Reproduce only the lines of the material below that start at the line containing "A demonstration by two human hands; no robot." and stop at the line containing "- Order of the". Keep both end lines.
++++ Data for processing ++++
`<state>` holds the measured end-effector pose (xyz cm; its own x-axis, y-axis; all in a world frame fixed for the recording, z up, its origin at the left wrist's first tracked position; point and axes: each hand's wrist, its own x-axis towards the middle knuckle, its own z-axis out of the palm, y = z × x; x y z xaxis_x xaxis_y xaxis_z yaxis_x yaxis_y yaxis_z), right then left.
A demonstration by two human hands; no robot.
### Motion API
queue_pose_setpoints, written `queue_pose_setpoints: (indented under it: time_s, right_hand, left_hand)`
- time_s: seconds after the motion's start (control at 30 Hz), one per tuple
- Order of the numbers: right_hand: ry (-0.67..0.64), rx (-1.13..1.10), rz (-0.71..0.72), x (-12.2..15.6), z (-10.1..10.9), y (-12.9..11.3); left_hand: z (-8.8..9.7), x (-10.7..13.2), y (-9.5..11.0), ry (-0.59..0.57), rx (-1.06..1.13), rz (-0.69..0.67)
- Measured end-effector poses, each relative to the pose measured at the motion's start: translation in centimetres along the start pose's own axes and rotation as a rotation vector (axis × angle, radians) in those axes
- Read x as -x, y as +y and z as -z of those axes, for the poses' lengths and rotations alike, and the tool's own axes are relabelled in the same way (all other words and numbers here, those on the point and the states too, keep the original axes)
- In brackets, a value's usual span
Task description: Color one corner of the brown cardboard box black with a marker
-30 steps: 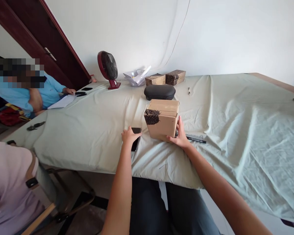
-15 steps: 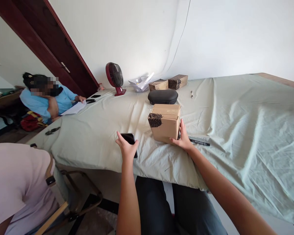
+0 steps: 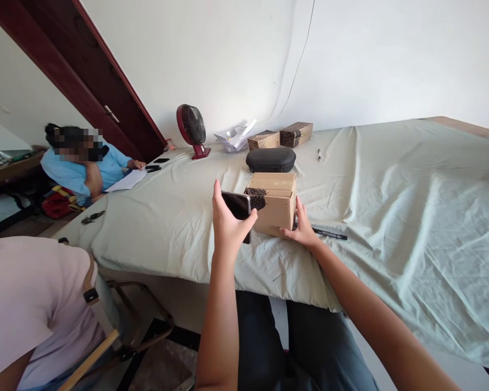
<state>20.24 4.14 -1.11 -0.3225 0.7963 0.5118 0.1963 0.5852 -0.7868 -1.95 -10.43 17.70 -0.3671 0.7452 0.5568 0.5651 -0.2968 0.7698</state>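
A black smartphone (image 3: 237, 205) is gripped in my left hand (image 3: 228, 225), tilted and raised just left of a cardboard box (image 3: 274, 213). The box rests on the cloth near the table's front edge, and black scribbles cover its left corner. My right hand (image 3: 304, 231) grips the box at its lower right corner, thumb across the front and fingers along the right side. Beside that hand lies a black marker pen (image 3: 330, 234), partly hidden by it. Behind the box sits a black zip case (image 3: 270, 160).
A light green cloth (image 3: 395, 217) covers the table. Farther back stand a red fan (image 3: 192, 130), a clear plastic tray (image 3: 230, 142), two brown boxes (image 3: 295, 134) and a small pen (image 3: 319, 155). One person (image 3: 83, 174) sits far left with papers; another (image 3: 36, 309) sits close on my left.
My left hand has lifted the phone off the table and moved it right, close to the box. My right hand stays on the box.
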Motion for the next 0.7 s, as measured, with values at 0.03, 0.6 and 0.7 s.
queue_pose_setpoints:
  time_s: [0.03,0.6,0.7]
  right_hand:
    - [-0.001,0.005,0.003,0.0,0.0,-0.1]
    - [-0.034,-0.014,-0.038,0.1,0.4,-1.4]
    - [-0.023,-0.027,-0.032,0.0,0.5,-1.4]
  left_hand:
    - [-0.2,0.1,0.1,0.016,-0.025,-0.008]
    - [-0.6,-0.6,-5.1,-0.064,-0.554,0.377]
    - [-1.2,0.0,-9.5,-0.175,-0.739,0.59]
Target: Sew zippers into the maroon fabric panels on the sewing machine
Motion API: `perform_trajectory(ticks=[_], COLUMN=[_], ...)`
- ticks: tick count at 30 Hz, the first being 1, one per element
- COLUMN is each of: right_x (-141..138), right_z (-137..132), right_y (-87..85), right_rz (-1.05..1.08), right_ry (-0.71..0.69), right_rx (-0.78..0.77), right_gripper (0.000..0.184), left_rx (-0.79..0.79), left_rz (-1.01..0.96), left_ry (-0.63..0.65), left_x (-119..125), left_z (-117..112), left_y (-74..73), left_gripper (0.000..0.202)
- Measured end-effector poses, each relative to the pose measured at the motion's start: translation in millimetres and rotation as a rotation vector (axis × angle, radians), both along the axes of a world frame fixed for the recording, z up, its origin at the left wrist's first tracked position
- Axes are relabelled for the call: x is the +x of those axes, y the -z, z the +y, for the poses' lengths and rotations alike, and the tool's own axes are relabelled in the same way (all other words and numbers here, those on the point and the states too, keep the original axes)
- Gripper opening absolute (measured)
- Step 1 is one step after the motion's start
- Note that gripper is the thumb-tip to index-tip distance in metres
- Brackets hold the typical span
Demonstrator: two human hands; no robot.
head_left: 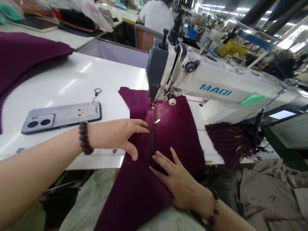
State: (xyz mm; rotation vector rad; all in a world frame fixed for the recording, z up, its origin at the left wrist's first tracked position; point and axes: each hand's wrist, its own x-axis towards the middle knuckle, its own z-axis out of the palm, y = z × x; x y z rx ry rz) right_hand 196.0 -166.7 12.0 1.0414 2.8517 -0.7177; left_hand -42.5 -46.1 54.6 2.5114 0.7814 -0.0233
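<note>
A dark purple fabric panel (178, 134) lies under the head of a sewing machine (166, 70) and hangs over the table's front edge. A zipper (155, 138) with a gold pull (157, 122) runs down the panel from the presser foot (153, 104). Left of the zipper is my left hand (122, 133), its fingers stretched and thumb apart over the cloth; whether the fingertips touch it is unclear. My right hand (175, 179) rests spread on the panel near the zipper's lower end.
On the white table (106, 77) lie a phone (64, 115) and, further left, purple cut pieces (29, 61). Zippers with gold pulls (228, 141) are bundled at the right, above beige cloth (267, 192). Behind the machine sits a person (156, 16) in white.
</note>
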Motion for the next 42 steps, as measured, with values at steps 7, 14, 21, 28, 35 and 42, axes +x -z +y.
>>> perform_trajectory(ticks=[7, 14, 21, 28, 35, 42], right_x=[3.7, 3.1, 0.4, 2.0, -5.7, -7.6], right_z=[2.7, 0.2, -1.6, -2.5, -8.1, -8.9], right_y=[-8.1, -0.5, -3.5, 2.9, 5.7, 27.6], right_rz=[0.059, 0.052, 0.023, 0.026, 0.075, 0.086], right_ry=[0.004, 0.01, 0.0, -0.038, 0.097, 0.119], right_rx=[-0.063, 0.01, 0.084, 0.141, 0.209, 0.413], right_gripper=[0.065, 0.071, 0.05, 0.052, 0.025, 0.036], left_rx=[0.471, 0.862, 0.28, 0.152, 0.108, 0.299], left_rz=[-0.102, -0.289, -0.109, -0.033, 0.182, 0.293], left_ry=[0.169, 0.182, 0.139, -0.021, 0.144, 0.045], left_x=[-15.5, -2.0, -28.7, 6.7, 7.3, 9.3], left_z=[-9.0, -18.1, -5.1, -16.5, -37.8, -58.2], left_y=[2.3, 21.3, 3.5, -0.9, 26.6, 42.7], left_gripper=[0.02, 0.038, 0.037, 0.041, 0.117, 0.11])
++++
### Expected answer
A demonstration by two human hands; no robot.
### Motion API
queue_pose_setpoints, written `queue_pose_setpoints: (indented under it: time_s, right_hand, left_hand)`
- time_s: seconds after the motion's start (control at 30 Hz), one per tuple
- Order of the numbers: right_hand: ry (-0.67..0.64), rx (-1.13..1.10), rz (-0.71..0.72), x (-12.2..15.6), z (-10.1..10.9), y (-12.9..11.3); left_hand: z (-8.8..9.7), x (-10.7..13.2), y (-9.5..11.0), ry (-0.59..0.57), rx (-1.06..1.13), rz (-0.69..0.67)

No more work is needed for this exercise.